Die Entscheidung geht auf die Bundesanstalt für Arbeitsschutz und Arbeitsmedizin, die zum Arbeitsministerium von SPD-Politikerin Bärbel Bas gehört, und das Umweltbundesamt unter SPD-Umweltminister Carsten Schneider zurück. Sie wollen auf sogenanntes „integriertes Schädlingsmanagement“ statt auf Präventionsgift setzen. Das bedeutet, dass die Ratten mit Überwachungstechnik verfolgt werden, statt präventiv bereits Gift einzusetzen.

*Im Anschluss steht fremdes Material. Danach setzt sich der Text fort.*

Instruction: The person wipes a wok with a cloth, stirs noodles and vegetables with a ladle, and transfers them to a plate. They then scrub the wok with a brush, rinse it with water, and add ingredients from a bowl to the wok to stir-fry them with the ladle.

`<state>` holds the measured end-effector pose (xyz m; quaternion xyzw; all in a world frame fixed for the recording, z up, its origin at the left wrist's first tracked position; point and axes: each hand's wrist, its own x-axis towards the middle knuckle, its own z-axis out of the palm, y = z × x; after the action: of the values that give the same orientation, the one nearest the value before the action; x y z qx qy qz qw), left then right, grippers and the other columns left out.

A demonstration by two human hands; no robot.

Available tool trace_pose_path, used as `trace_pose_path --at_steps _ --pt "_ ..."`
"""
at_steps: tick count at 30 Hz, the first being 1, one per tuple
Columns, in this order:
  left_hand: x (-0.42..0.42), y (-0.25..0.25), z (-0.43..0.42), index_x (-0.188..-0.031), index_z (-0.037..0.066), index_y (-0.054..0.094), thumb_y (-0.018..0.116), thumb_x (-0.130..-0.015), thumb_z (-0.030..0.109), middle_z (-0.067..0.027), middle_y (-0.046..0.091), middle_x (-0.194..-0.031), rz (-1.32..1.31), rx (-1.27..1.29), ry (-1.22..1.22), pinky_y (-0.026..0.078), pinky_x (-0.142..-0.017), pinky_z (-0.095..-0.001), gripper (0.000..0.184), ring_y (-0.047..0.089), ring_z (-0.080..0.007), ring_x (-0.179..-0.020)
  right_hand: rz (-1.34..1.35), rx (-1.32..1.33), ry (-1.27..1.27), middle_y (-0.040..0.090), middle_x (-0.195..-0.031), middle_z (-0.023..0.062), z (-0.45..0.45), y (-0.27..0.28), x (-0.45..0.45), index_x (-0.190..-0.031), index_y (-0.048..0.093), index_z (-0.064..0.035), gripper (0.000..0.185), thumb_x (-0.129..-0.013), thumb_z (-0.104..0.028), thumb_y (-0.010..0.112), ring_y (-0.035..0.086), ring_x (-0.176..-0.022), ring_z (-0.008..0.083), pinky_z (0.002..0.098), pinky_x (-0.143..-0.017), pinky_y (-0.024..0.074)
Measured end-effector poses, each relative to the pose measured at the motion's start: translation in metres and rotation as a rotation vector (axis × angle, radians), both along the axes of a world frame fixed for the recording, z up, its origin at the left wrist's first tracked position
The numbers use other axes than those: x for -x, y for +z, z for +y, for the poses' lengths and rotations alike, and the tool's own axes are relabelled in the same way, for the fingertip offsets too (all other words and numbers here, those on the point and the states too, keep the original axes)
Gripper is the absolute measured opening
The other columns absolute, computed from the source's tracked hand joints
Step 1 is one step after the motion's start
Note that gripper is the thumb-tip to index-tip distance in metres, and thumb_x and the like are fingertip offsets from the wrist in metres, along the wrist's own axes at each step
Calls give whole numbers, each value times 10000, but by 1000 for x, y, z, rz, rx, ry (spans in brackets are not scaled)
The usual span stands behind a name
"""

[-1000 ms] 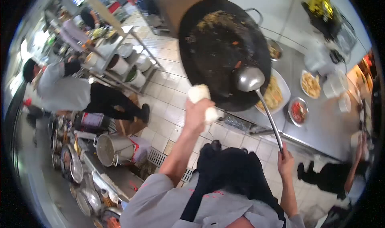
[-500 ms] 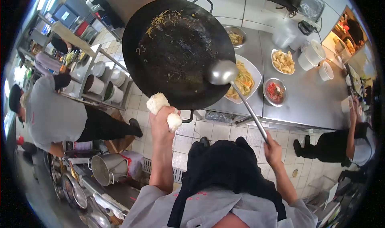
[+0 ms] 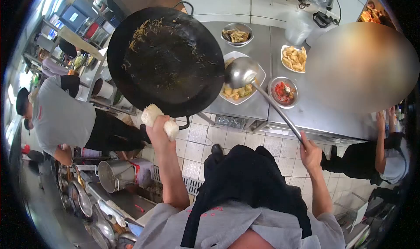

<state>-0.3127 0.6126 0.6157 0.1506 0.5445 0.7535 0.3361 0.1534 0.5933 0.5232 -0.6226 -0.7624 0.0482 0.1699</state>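
My left hand is closed around a bunched white cloth at the near loop handle of a large black wok. The wok is raised and tilted, and a few noodle strands cling to its dark inside. In my right hand is the long handle of a steel ladle. The ladle's bowl is over a white square plate of noodles with vegetables, beside the wok's right edge. The ladle hides part of that food.
On the steel counter stand a metal bowl of food, a white dish of fried pieces and a bowl of chopped red food. A blurred patch covers the counter's right. Co-workers stand left and right.
The wok and my left hand have shifted left in view. The ladle's bowl has moved off the wok's edge to over the plate. More of the metal bowl behind shows.
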Motion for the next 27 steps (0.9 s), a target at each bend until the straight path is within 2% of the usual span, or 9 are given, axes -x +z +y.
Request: trace_pose_path --at_steps 3,4,9,11,17,18,21,26,27 --pt "-6 0 -19 -864 24 527 614 -714 47 -65 514 -762 -9 12 49 523 -594 -351 175 581 -207 -656 3 25 -48 574 -691 142 -3 19 -13 -1320 529 -184 594 -764 -7 641 580 -575 333 411 -546 481" --pt "-4 -2 -28 -874 28 525 615 -713 49 -65 515 -763 -42 28 56 525 -595 -349 186 582 -207 -655 36 -14 11 604 -674 124 -6 20 -16 -1363 493 -197 638 -774 -16 655 584 -513 254 375 -495 477" --pt "-15 0 -82 -940 38 514 622 -749 140 -73 566 -696 -203 50 108 519 -538 -318 242 591 -203 -589 713 471 75 611 -668 95 -19 16 22 -1150 610 -42 299 -864 -124 646 566 -555 118 296 -493 448" --pt "-21 0 -115 -939 32 505 585 -746 44 -100 577 -749 -283 14 41 510 -579 -330 209 571 -224 -570 763 588 275 589 -641 84 -19 -3 39 -976 618 -15 233 -879 -225 651 566 -589 125 289 -518 444" --pt "-81 31 -182 -937 76 484 579 -782 140 -39 526 -721 -263 157 372 473 -587 -261 193 543 -164 -629 560 938 504 569 -628 131 11 -29 88 -868 605 12 455 -849 -439 658 552 -576 198 350 -545 439" --pt "-49 -7 -248 -953 82 471 540 -822 168 -39 510 -708 -28 380 208 457 -605 -260 172 530 -145 -657 551 949 532 557 -622 150 13 -23 94 -822 607 20 491 -844 -468 651 540 -567 229 370 -562 443" --pt "-77 12 -287 -945 73 485 491 -845 225 -65 556 -777 947 868 191 454 -582 -274 182 537 -162 -642 489 986 590 553 -614 150 15 -31 115 -789 601 21 494 -838 -467 659 520 -552 234 374 -559 440" --pt "-101 31 -348 -820 7 486 473 -820 174 -134 515 -754 1529 1180 201 416 -542 -351 167 492 -260 -591 371 998 603 547 -611 142 10 -60 153 -736 579 20 513 -828 -478 662 515 -572 203 364 -561 425" --pt "-89 14 -390 -817 20 542 501 -803 144 -73 519 -665 1796 1444 275 398 -488 -295 132 510 -183 -563 330 1010 586 547 -609 140 8 -59 162 -739 579 19 501 -830 -466 663 515 -573 200 360 -560 423"
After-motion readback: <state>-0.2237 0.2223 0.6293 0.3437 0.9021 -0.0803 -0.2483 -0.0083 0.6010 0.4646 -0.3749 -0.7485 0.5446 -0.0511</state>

Widerspruch erntet die Entscheidung bei den Experten. Manuel Klein, Vizechef des Verbands der Lebensmittelkontrolleure, sagte bei Welt, dass die Entscheidung der Ministerien „immens höheren Kosten und immens höherem Aufwand“ für Unternehmen bedeute. Das Gegenteil hatte die Koalition eigentlich versprochen. Immer wieder pocht man auf Entlastung und Entbürokratisierung.